For the development of the next-generation CROMA platform, we’ll be taking a lot of design ideas from the initial platform but it will be a brand-new development. Our coding standards will be even more comprehensive, and applied from the start of the development. We’ll be checking for compliance with MISRA and CERT rules from day one.
CL: Do you think the Covid-19 crisis has put the medical device industry on the radar of talented young coders, or that recent graduates are more attracted to the medical technology field than they were before?
JT: I think Covid-19 has highlighed the need for medical technology – companies like Dyson developing new ventilators were in the news and there was the infamous test-and-trace app for example. When people do join a medical device company, [there’s a] sense of worth they get from helping to develop a device that is being used to save lives, reduce the risk of major surgery or improve the lives of people in some way. It’s quite rewarding for many people; there are many other software industries where engineers don’t get that aspect of job satisfaction.

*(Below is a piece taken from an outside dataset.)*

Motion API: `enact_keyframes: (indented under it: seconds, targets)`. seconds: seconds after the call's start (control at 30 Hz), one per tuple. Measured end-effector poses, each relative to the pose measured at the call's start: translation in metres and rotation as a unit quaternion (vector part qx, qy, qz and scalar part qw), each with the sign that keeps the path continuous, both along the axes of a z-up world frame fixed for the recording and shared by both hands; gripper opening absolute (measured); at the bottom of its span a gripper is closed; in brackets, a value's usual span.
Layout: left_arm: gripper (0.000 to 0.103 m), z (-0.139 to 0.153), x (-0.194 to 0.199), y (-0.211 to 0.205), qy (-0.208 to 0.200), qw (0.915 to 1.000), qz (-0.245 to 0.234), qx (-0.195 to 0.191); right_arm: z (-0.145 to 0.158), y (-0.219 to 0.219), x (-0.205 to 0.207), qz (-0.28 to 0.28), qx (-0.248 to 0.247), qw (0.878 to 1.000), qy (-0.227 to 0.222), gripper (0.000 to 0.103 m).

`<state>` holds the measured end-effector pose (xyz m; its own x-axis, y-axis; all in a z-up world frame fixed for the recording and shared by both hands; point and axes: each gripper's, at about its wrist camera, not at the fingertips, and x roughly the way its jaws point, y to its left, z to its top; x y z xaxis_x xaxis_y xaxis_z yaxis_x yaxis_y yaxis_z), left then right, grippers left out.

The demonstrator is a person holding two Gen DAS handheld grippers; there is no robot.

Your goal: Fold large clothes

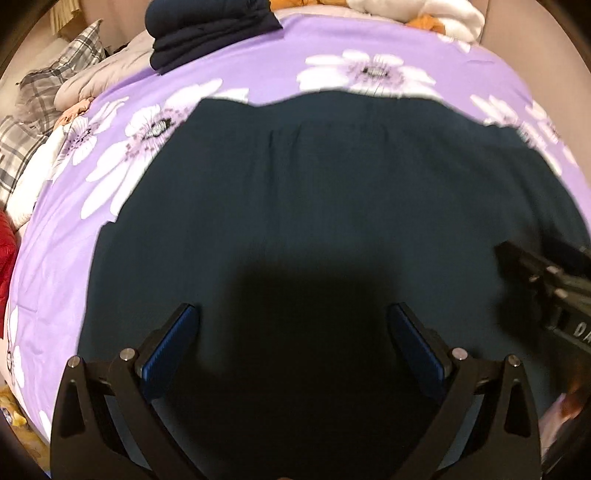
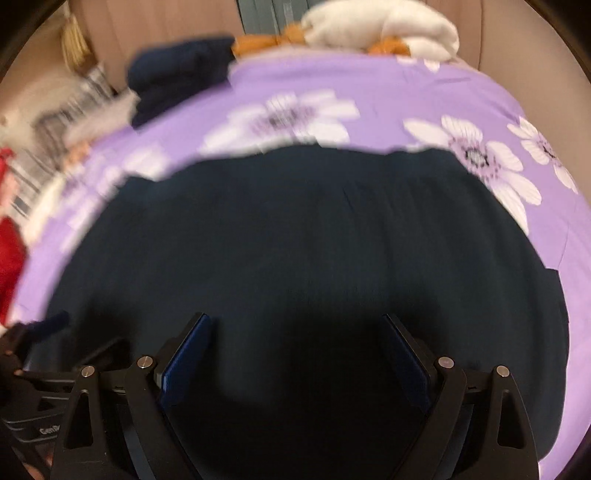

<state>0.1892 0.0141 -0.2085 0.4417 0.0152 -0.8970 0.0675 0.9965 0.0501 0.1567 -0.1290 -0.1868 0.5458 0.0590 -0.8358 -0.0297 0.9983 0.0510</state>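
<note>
A large dark teal garment [image 1: 314,192] lies spread flat on a purple bedsheet with white flowers [image 1: 236,62]; in the right wrist view the same garment [image 2: 303,236] fills the middle, blurred. My left gripper [image 1: 293,314] hangs open above the cloth, blue pads [image 1: 173,343] wide apart, nothing between them. My right gripper [image 2: 295,325] is open too, over the garment's near part, holding nothing. The right gripper's body [image 1: 546,288] shows at the right edge of the left wrist view.
A folded navy stack [image 1: 207,33] sits at the bed's far left corner. White and orange clothes [image 1: 436,14] are piled at the far edge. Plaid and grey bedding [image 1: 48,85] and a red item [image 1: 5,258] lie to the left.
</note>
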Motion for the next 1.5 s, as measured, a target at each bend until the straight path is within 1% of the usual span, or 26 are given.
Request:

Looking at our products, the CROMA platform and Speedboard Inject device is used to treat growths and lesions in the GI tract, and it’s out there being used now. Our engineers see operations being carried out by the surgeons minimally-invasively with just local anaesthetic and in a few hours the patient is leaving the hospital rather than having undergone a full operation. When you see that and you’ve been working on it, you think, ‘That’s amazing!’.
I think young people are attracted by industries that are making a positive difference in the world today, and certainly the medical device industry falls into that category. I really do hope we see more talented software engineers aware of, and attracted by, the medical technology field now.